When choosing an Observability Pipelines Worker buffer type, select the type that is optimal for the destination’s purpose. For example, your system of record should use disk buffers for high durability, and your system of analysis should use memory buffers for low latency. Additionally, both buffers can overflow to another buffer to prevent back pressure from propagating to your clients.

Routing data

Routing data, so that your aggregators send data to the proper destination, is the final piece in your pipeline design. Use aggregators to route data flexibly to the best system for your team(s).

Separating systems of record and analysis

Separate your system of record from your system of analysis to optimize cost without making trade-offs that affect their purpose. For example, your system of record can batch large amounts of data over time and compress it to minimize cost while ensuring high durability for all data. And your system of analysis can sample and clean data to reduce cost while keeping latency low for real-time analysis.

Routing to your systems of record (Archiving)

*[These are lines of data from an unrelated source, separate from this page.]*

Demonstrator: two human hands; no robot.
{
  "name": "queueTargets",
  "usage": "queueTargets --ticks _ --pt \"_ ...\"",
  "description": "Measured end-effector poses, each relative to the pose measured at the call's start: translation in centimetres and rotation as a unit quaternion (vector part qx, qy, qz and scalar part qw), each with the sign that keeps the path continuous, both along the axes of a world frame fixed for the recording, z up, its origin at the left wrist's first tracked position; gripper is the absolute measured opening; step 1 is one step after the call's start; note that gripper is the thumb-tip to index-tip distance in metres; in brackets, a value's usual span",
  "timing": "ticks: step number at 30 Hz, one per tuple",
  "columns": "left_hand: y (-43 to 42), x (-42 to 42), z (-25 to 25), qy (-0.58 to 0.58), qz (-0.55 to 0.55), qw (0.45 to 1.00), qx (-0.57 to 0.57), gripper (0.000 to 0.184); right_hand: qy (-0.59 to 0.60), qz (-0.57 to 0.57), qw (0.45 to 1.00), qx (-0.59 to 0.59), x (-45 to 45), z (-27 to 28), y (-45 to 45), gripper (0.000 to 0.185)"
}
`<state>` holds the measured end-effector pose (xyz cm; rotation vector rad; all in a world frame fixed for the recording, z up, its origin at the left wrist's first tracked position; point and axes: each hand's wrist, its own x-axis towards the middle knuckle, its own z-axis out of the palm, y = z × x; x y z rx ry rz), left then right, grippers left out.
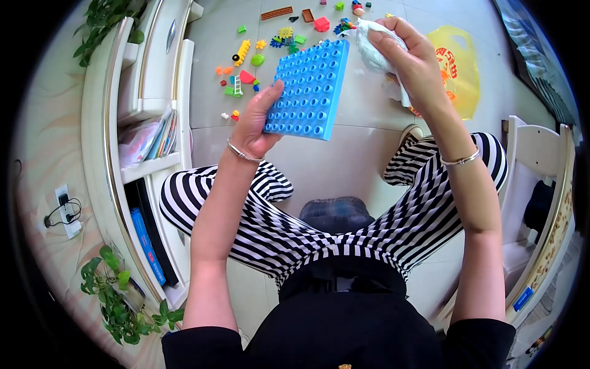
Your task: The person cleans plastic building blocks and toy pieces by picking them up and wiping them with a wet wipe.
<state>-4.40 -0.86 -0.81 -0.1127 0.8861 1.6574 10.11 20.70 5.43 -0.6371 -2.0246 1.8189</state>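
Note:
My left hand grips the lower left edge of a light blue building-block baseplate, thumb on its studded face. The plate is held tilted above the floor, studs towards me. To its right, my right hand is closed on a crumpled white cloth, which hangs down below the fingers. Cloth and plate are close but look apart. Beyond the plate lie loose toy pieces, among them a yellow toy piece with a black wheel and a green round piece.
A yellow plastic bag with red print lies behind my right hand. White cabinets with shelves stand on the left, a white chair on the right. More toy pieces, including a brown strip, are scattered over the tiled floor.

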Motion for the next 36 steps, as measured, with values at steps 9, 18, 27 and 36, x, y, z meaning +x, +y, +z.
queueTargets --ticks 9,18,27,36 --pt "0.2 0.1 0.4 -0.072 0.053 0.992 0.084 0.032 0.026 0.315 0.948 -0.040 3.5 0.9 -5.0 0.015" --pt "-0.2 0.1 -0.4 0.092 -0.016 0.991 0.098 0.039 0.153 0.069 0.893 -0.418 2.1 -0.4 0.4 0.015" --pt "-0.1 0.2 -0.3 0.030 0.011 0.997 0.068 0.036 0.090 0.041 0.963 -0.252 2.0 -0.3 0.0 0.017" --pt "1.0 1.1 -2.1 -0.139 0.096 0.977 0.129 0.027 0.141 -0.045 0.952 0.269 -0.3 -3.1 -2.5 0.014"
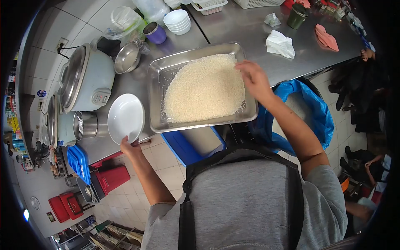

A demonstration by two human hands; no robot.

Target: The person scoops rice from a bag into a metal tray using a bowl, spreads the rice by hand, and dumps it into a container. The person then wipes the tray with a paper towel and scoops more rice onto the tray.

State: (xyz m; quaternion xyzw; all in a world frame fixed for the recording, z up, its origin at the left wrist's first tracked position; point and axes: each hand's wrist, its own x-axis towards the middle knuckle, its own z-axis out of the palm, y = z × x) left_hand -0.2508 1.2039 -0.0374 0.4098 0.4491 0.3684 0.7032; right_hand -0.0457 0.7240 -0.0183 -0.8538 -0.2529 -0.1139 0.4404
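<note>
My left hand [131, 146] grips the near rim of a white oval bowl [126, 114], tilted at the left of the metal tray, its inside bare. A broad heap of rice grains [204, 89] lies in the stainless steel tray [156, 96], with a few grains scattered along its left side. Over the tray's right edge is my right hand [254, 79], fingers partly bent and apart, close to the rice. Nothing shows in this hand. Whether its fingertips touch the grains is hard to tell.
Rice cookers [93, 79] stand on the left, near a steel bowl [127, 58]. Behind are a purple cup [154, 33] and stacked white bowls [177, 21]. A blue-lined bin [325, 121] and blue tub [179, 146] sit below the counter. Other people sit at far right.
</note>
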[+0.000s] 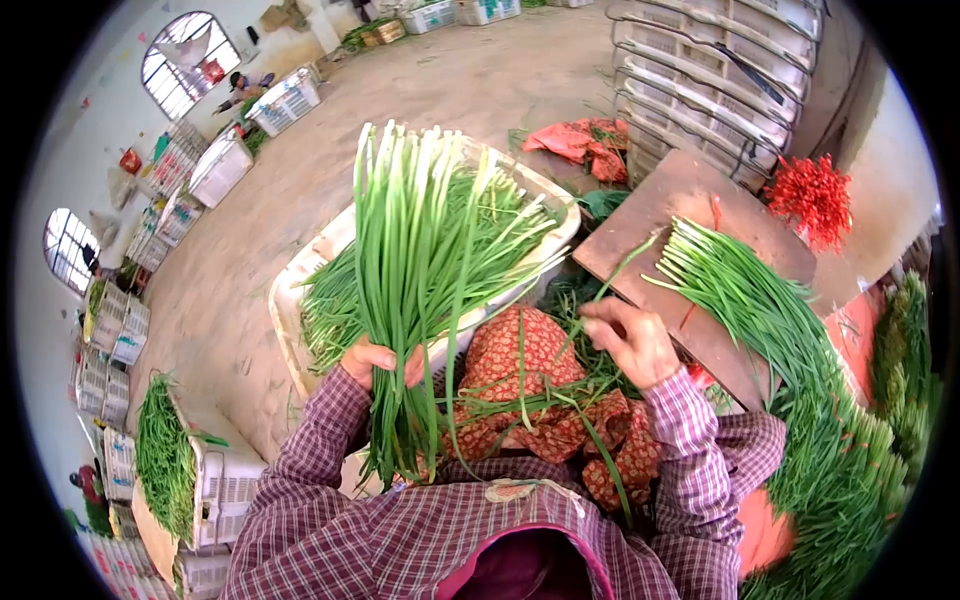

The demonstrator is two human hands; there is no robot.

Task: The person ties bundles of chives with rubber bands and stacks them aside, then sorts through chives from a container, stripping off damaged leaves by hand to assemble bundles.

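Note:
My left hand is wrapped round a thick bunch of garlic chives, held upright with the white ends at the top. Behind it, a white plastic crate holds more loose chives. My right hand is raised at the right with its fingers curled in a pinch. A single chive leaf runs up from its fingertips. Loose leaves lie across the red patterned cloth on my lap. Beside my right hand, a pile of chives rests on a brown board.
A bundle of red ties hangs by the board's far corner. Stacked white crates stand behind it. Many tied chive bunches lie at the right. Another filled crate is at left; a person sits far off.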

Optimize your system of record for durability while minimizing costs by doing the following:

  • Only write to your archive from the aggregator role to reduce data loss due to node restarts and software failures.
  • Front the sink with a disk buffer.
  • Enable end-to-end acknowledgments on all sources.
  • Set batch.max_bytes to ≥ 5MiB, batch.timeout_secs to ≥ 5 minutes, and enable compression (the default for archiving sinks, such as the aws_s3 sink).
  • Archive raw, unprocessed data to allow for data replay and reduce the risk of accidental data corruption during processing.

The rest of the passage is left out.